Bertelsmann-Studie: Vier von zehn Alleinerziehenden beziehen Hartz IV

Bertelsmann-Studie : Vier von zehn Alleinerziehenden beziehen Hartz IV

Die Bertelsmann-Stiftung betrachtet die deutsche Familienpolitik als gescheitert. Es sei ihr nicht gelungen, die Lebenslage von Alleinerziehenden zu verbessern. Laut einer Studie beziehen zwei Fünftel von ihnen Hartz IV.

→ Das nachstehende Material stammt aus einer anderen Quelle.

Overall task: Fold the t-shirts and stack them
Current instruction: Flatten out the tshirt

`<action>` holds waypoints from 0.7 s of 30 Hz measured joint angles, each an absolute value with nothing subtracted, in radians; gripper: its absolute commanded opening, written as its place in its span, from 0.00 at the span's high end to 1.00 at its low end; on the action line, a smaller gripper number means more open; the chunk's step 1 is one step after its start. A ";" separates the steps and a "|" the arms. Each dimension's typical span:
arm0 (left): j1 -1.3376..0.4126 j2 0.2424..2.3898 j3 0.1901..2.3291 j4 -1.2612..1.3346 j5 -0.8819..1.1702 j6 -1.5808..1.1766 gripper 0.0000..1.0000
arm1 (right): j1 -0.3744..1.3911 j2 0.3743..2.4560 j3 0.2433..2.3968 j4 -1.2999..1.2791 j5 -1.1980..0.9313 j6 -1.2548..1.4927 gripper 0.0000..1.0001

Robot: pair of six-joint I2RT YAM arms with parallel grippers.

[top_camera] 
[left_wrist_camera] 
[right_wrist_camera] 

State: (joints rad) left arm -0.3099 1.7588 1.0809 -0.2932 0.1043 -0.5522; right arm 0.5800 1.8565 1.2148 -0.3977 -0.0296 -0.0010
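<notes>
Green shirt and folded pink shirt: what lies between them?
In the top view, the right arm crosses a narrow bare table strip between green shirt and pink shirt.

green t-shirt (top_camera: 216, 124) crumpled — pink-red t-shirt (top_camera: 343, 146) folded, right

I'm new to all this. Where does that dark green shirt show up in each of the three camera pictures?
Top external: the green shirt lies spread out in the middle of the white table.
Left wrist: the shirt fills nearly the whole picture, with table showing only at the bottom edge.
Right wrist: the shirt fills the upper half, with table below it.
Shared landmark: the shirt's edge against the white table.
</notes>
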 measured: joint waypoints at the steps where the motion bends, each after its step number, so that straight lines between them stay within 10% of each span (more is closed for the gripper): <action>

Zu diesem Ergebnis kamen Fachleute im Auftrag der Bertelsmann-Stiftung. Aus der Studie zitierte am Sonntag vorab die "Welt am Sonntag".

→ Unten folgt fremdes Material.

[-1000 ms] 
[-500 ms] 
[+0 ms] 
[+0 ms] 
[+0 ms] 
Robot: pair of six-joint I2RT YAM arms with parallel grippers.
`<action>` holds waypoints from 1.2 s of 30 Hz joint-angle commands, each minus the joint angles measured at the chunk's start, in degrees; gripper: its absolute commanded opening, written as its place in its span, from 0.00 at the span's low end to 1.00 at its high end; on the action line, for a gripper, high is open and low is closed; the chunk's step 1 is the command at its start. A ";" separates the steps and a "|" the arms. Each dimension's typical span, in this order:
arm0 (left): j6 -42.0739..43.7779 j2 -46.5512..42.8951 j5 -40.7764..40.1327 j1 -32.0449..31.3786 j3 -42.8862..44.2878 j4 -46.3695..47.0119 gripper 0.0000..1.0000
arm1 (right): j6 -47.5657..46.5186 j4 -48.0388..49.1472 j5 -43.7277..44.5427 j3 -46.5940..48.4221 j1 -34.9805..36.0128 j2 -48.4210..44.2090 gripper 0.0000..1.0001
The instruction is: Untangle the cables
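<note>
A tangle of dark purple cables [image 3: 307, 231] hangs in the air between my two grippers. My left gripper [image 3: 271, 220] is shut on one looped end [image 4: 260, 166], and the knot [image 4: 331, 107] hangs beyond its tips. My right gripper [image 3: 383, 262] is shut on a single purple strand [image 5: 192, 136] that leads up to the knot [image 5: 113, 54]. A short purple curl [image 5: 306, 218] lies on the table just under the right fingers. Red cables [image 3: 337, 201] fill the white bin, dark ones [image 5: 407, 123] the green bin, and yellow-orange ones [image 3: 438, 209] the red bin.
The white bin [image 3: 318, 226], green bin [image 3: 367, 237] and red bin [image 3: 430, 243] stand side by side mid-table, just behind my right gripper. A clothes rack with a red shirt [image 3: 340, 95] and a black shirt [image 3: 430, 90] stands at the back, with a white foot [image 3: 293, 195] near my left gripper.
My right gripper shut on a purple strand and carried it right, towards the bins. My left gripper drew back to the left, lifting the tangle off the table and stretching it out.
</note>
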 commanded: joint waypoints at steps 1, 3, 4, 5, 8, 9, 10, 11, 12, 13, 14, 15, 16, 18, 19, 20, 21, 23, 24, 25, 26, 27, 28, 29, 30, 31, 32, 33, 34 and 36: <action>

Schuld daran seien schlechte rechtliche und familienpolitische Bedingungen, sagte Jörg Dräger, Vorstandsmitglied der Stiftung. "Der Politik gelingt es nicht, die Lebenslage der Alleinerziehenden zu verbessern."

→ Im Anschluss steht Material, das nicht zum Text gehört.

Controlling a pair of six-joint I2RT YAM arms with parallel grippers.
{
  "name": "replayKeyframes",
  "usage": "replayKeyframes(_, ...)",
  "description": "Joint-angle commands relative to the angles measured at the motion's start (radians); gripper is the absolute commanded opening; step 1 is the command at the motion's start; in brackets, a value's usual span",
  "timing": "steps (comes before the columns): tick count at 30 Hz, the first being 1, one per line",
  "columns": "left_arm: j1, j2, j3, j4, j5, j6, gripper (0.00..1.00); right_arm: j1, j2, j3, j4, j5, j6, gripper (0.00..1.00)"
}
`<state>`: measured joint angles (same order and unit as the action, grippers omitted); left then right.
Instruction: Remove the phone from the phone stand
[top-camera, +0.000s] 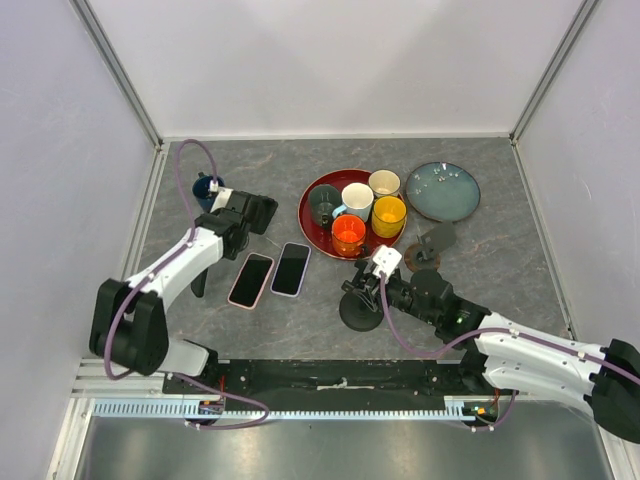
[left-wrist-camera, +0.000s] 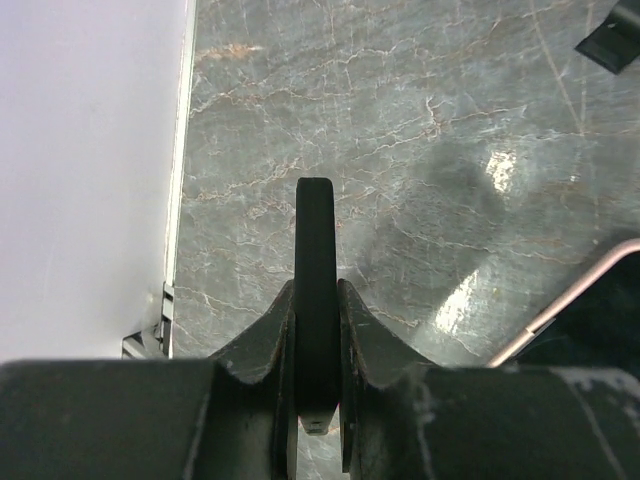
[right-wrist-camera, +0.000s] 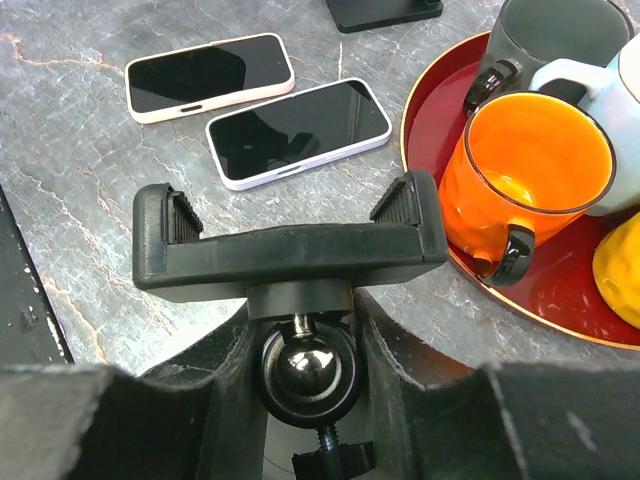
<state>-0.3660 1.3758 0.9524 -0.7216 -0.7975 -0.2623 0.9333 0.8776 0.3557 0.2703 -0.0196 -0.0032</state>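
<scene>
Right wrist view has the right gripper (right-wrist-camera: 305, 335) nearest, its fingers closed around the ball joint under the phone stand (right-wrist-camera: 290, 255), whose black clamp lies crosswise just ahead. Past the clamp, the white phone (right-wrist-camera: 298, 130) and then the pink phone (right-wrist-camera: 210, 77) lie flat and screen up, just beside each other on the counter (right-wrist-camera: 80, 190), both apart from the stand. A black block (right-wrist-camera: 380, 10) sits beyond them, cut off by the frame edge. Close to the clamp's right end is a red tray (right-wrist-camera: 435, 95) carrying an orange mug (right-wrist-camera: 530, 170) nearest, a dark grey mug (right-wrist-camera: 560, 40) behind it, and other cups. In the left wrist view, the left gripper (left-wrist-camera: 316, 290) is pressed onto a thin black slab (left-wrist-camera: 317, 220) standing upright between its fingers; what the slab belongs to cannot be told. From above, a blue mug (top-camera: 205, 188) stands by the left arm near the wall, and a teal plate (top-camera: 442, 190) lies right of the tray. The counter is grey veined stone, enclosed by pale walls (top-camera: 340, 60) on three sides, with metal posts (top-camera: 120, 70) at the far corners.
</scene>
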Motion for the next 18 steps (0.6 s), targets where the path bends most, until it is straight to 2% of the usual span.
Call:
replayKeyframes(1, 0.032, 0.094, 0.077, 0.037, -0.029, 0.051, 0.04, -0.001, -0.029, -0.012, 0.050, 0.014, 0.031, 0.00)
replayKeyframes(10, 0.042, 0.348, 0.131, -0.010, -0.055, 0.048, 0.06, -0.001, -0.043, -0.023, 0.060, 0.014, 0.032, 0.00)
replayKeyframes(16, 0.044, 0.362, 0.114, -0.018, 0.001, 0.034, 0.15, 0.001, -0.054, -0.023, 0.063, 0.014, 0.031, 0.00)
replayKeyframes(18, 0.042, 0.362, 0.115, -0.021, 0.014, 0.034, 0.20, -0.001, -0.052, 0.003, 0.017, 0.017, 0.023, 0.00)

Die Studie wurde von der Darmstädter Juraprofessorin Anne Lenze erstellt. Ihr zufolge benachteiligt das Steuerrecht die Betroffenen.

Außerdem greife der Staat Müttern nicht genug unter die Arme, wenn Väter ihren Unterhaltspflichten nicht nachkommen.

Rund 2,2 Millionen Kinder wachsen nach der Studie inzwischen mit nur einem Elternteil auf. Die Tendenz sei steigend. Neun von zehn Alleinerziehenden sind demnach Frauen. In jedem zweiten Fall zahlten die Väter den Unterhalt nicht in voller Höhe.

Zwar könnten die betroffenen Mütter als Ausgleich den sogenannten Unterhaltsvorschuss bei den Kommunen beantragen. Dieser sei jedoch auf maximal sechs Jahre und auf das zwölfte Lebensjahr beschränkt.